Measuring and minimization of OpenCL overhead

Question

How do you measure the OCL time? Using only something like:

my_event.profile.end - my_event.profile.start

If it’s the case you can also take another metric like that:

my_event.profile.start - my_event.profile.queued

This metric measure the time spent in the user application as well as in the runtime before execution hence the overhead. This metric is suggested in the AMD programing guide in section 4.4.1.
They also give a warning about profiling explaining that commands can be sent by batch and therefore

Commands submitted as batch report similar start times and the same end time.

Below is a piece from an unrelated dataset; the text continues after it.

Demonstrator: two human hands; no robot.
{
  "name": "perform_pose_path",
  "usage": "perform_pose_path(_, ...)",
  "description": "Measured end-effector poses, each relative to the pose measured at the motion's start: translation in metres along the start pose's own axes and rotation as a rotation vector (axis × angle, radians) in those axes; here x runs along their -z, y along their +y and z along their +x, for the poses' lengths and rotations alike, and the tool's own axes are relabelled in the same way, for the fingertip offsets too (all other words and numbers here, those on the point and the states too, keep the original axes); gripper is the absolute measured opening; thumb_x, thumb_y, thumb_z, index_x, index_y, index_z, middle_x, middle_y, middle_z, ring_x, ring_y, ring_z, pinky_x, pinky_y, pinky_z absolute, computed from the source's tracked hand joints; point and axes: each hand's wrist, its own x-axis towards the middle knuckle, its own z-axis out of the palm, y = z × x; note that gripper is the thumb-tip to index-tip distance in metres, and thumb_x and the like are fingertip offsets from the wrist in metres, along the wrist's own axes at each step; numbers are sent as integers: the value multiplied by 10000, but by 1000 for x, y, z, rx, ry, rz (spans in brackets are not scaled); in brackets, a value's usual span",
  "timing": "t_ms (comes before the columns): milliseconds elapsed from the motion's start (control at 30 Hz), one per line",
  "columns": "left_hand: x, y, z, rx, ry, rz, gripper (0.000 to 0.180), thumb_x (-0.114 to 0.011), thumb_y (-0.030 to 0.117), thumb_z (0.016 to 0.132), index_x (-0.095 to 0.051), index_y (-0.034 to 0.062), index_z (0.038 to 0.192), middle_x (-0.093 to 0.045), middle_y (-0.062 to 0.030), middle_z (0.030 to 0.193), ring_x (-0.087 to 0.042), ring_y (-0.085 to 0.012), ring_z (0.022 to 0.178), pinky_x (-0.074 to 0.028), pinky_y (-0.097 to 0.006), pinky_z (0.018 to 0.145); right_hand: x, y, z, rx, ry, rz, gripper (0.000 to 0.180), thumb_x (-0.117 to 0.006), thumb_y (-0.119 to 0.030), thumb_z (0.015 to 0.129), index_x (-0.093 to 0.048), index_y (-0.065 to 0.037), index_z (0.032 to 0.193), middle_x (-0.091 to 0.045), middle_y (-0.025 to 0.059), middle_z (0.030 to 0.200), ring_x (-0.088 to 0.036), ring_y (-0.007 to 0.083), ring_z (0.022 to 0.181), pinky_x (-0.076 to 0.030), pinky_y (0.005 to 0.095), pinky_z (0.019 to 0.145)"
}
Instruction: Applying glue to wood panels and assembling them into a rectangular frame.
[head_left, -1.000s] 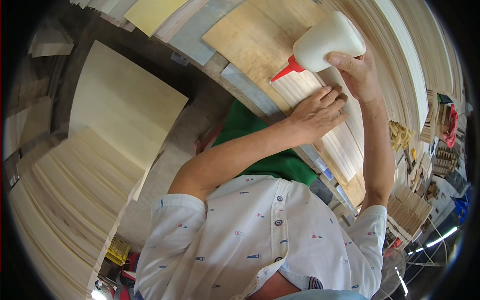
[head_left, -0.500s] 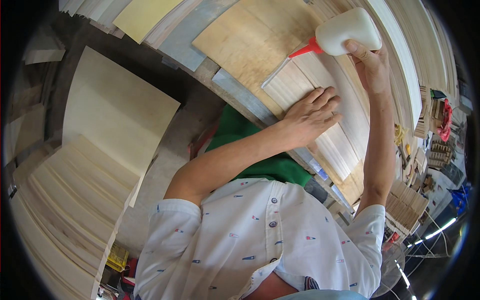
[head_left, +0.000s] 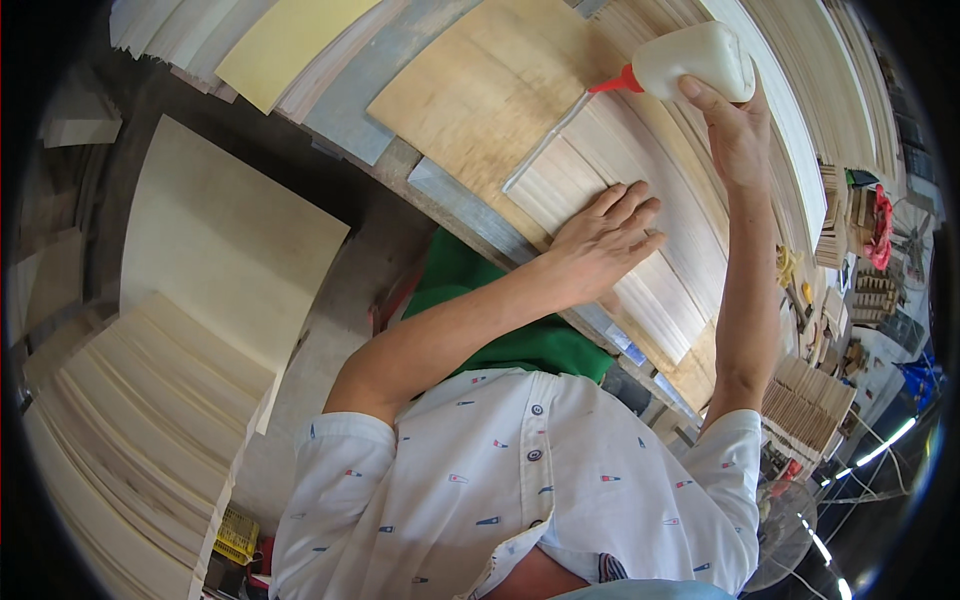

If I well recall, NVIDIA streams commands. But in any case you can use that to reduce the overhead. For instance instead of having:

Cl_prog.kernel1(…).wait()
Cl_prog.kernel2(…).wait()

You could do something like:

Event1 =   Cl_prog.kernel1(…)
Event2 = Cl_prog.kernel2(…)
Event1.wait()
Event2.wait()

And so on.
But I digress; now to answer specifically to your questions here are some input taken from the same section I mentioned above (It's from AMD but I guess it should be pretty much the same for NVIDIA):

"For CPU devices, the kernel launch time is fast (tens of µs), but for discrete GPU devices it can be several hundreds µs"
See quote above
"Enabling profiling on a command queue adds approximately 10 μs to 40 μs overhead to all clEnqueue calls".